Creating a Climate of Academic Integrity in the Classroom

Research about cheating in the classroom has established that students are influenced by the attitudes and behavior of both their peers and their instructors. For example, students cheat more when faculty do nothing. If students perceive that cheating is easy and safe and that faculty won't report them, cheating increases. If faculty report cheating and there are meaningful sanctions, consistently enforced, cheating is reduced. Likewise, students cheat more when they are disinterested in the class. Conversely, students cheat less when they feel that faculty genuinely care whether they learn, and when the instructor is enthusiastic about the subject and dedicated to teaching.

Research also indicates that students cheat more when they believe that their peers accept, condone, or encourage cheating. This seems to be why honor codes make a difference –because students hold their peers accountable. The number of students at UC Davis reporting peers to their instructors for academic dishonesty has significantly increased in the past few years.

How can faculty create a climate of academic integrity in the classroom?

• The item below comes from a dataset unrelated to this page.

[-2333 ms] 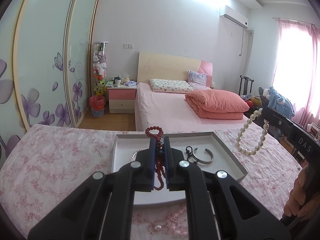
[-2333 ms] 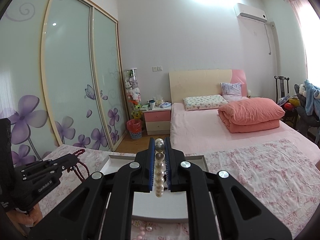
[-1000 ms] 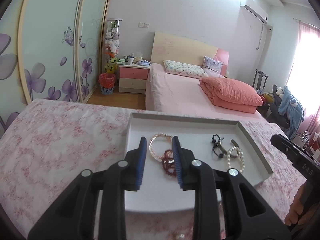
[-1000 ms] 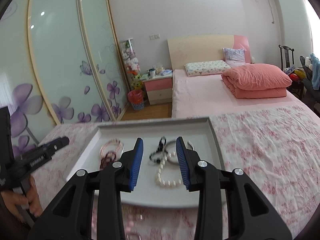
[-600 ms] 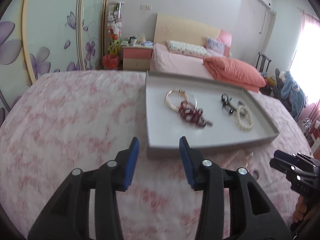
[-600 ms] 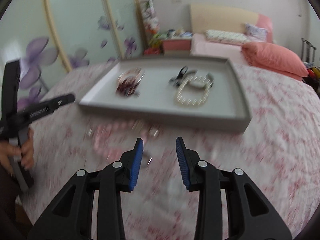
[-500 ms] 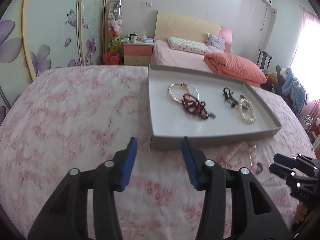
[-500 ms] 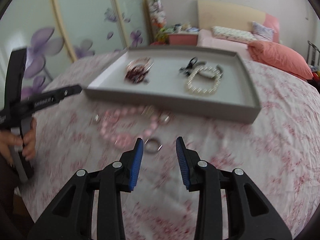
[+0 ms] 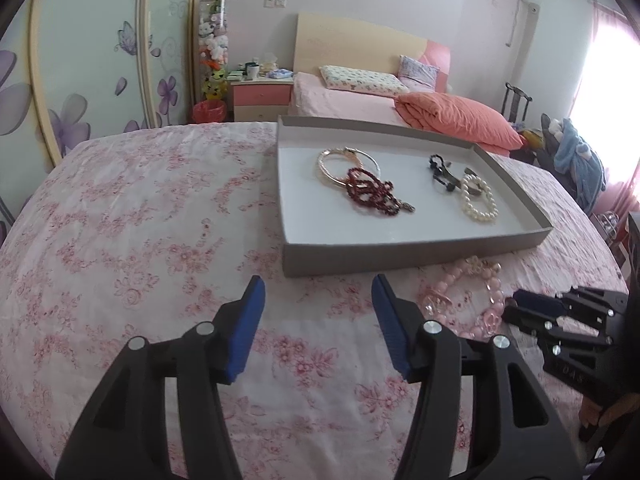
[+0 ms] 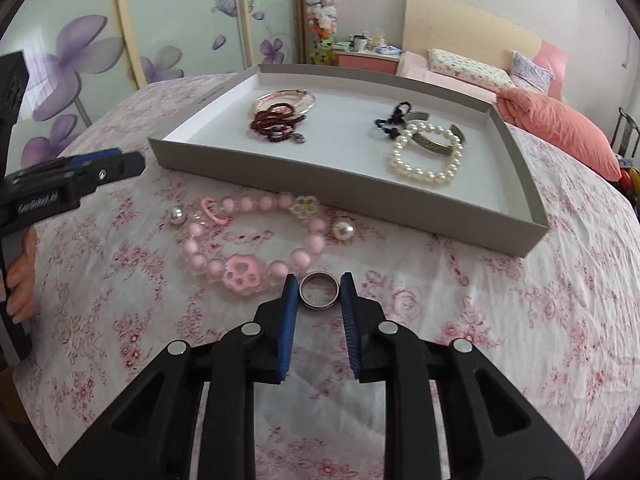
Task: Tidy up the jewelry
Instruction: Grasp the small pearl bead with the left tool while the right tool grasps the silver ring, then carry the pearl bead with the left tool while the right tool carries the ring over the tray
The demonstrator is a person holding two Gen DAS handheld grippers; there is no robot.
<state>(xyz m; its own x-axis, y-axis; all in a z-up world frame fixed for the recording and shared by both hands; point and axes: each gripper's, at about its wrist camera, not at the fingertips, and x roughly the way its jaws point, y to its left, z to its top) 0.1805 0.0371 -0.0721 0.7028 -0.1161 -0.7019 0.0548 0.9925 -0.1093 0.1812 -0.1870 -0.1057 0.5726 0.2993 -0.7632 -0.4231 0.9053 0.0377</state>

  • Faculty should inspire, encourage, and model integrity, behaving honestly and respectfully towards students and colleagues. Difficult ethical issues that may arise in the academic or professional field of study need to be discussed, not avoided, and professional and ethical standards that can help resolve such questions need to be part of the curriculum.
  • Faculty should highlight campus standards regarding academic integrity as well as their own expectations for ethical behavior in the course syllabus and during class discussions.
  • Faculty should set clear standards for assignments, tests, and grading, and clearly define rules for collaboration and citation.
  • Faculty should enlist students' help in creating a climate of integrity in the classroom. Talk to the class about how academic integrity is critical to the learning process and enhances the quality of education for instructors as well as students. Help students understand how honest work builds skills, knowledge, and self-esteem, while cheating and plagiarism do not.

In summary, it is critical to establish the existence of clear rules as well as guidelines for work and classroom behavior. It is important to communicate that these standards will be consistently enforced. Students need to understand that violations of the UC Davis Code of Academic Conduct will be addressed with disciplinary sanctions, and that multiple incidents of dishonest conduct will lead to a student’s separation from the University. Lastly, it is important to remind students that cheating is not only dishonest but is also unfair to other students.